Exercise directions
Which lines of the data contain the string "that"? Show each of them.

::::::::

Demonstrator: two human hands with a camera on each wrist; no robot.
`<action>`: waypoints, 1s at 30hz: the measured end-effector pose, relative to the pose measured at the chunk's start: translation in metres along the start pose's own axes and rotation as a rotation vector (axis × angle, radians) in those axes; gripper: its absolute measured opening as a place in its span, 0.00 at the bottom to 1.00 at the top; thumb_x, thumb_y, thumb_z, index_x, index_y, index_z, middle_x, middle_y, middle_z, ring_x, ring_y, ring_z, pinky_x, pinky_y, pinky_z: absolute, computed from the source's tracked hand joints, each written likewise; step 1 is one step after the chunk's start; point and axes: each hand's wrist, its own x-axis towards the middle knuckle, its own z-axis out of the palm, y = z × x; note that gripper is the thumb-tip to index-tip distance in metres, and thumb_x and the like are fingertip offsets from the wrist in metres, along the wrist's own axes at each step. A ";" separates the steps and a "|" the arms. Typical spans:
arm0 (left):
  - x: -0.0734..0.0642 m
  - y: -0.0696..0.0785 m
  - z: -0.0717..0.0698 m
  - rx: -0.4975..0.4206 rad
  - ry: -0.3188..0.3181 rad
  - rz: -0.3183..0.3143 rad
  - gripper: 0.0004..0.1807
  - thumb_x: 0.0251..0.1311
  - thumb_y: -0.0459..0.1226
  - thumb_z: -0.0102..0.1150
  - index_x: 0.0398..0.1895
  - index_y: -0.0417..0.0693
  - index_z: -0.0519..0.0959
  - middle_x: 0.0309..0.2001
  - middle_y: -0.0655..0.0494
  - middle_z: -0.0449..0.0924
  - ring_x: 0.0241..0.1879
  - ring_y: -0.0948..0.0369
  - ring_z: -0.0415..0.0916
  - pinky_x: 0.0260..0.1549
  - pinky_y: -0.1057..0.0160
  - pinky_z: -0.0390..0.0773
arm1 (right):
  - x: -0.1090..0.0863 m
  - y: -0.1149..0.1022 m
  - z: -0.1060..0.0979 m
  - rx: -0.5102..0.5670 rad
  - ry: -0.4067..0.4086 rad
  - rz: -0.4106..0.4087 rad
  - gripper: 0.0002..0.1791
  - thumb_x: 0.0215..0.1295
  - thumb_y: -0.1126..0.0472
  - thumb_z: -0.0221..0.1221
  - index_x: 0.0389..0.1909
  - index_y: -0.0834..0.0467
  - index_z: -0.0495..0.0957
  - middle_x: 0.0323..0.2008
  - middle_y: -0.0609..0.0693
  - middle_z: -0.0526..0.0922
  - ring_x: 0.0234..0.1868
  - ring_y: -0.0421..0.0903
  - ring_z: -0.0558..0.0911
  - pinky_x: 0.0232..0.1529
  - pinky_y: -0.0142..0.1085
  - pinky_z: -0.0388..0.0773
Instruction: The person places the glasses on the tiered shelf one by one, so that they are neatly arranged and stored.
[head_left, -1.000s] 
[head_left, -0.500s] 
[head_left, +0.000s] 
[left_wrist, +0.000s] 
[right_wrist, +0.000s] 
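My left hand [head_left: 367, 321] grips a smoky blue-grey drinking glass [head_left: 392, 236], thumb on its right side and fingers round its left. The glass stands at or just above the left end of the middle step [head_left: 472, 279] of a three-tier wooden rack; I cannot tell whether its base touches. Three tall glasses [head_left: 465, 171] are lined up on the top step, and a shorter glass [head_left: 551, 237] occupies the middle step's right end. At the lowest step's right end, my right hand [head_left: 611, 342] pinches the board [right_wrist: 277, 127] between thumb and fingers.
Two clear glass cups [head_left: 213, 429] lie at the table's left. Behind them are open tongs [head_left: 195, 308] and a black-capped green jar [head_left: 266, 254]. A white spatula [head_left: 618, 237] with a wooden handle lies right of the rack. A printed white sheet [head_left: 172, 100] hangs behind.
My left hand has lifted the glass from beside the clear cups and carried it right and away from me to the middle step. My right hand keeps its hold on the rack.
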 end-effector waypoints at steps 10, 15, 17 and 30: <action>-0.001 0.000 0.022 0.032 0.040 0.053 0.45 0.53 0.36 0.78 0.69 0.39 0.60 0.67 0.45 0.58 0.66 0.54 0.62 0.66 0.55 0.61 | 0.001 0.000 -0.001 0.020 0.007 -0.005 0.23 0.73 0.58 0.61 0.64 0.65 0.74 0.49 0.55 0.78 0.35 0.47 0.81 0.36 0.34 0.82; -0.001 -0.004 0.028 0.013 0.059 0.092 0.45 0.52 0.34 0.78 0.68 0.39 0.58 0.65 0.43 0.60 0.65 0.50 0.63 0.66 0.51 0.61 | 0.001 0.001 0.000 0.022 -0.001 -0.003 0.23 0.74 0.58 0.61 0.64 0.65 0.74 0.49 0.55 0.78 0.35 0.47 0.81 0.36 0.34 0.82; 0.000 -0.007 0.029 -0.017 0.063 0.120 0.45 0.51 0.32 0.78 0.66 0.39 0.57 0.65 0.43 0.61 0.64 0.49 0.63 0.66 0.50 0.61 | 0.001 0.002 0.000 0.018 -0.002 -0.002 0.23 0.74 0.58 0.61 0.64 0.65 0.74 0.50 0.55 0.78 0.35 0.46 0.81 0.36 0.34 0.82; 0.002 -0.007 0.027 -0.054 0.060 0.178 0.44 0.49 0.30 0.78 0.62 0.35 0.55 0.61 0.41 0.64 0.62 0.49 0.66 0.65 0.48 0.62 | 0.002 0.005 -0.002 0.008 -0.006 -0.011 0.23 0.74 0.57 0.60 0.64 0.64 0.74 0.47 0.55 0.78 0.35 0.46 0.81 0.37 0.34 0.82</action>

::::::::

Answer space
`<action>`: waypoints, 1s at 30hz: the measured end-effector pose, relative to the pose measured at the chunk's start: translation in metres along the start pose's own axes and rotation as a rotation vector (axis × angle, radians) in those axes; gripper: its absolute measured opening as a place in its span, 0.00 at the bottom to 1.00 at the top; thumb_x, thumb_y, thumb_z, index_x, index_y, index_z, middle_x, middle_y, middle_z, ring_x, ring_y, ring_z, pinky_x, pinky_y, pinky_z: absolute, computed from the source's tracked hand joints, each written likewise; step 1 is one step after the chunk's start; point and axes: each hand's wrist, its own x-axis towards the middle knuckle, its own z-axis out of the palm, y = z × x; note that gripper is the thumb-tip to index-tip distance in metres, and thumb_x and the like are fingertip offsets from the wrist in metres, along the wrist's own axes at each step. A ";" separates the steps and a "|" the arms. Typical spans:
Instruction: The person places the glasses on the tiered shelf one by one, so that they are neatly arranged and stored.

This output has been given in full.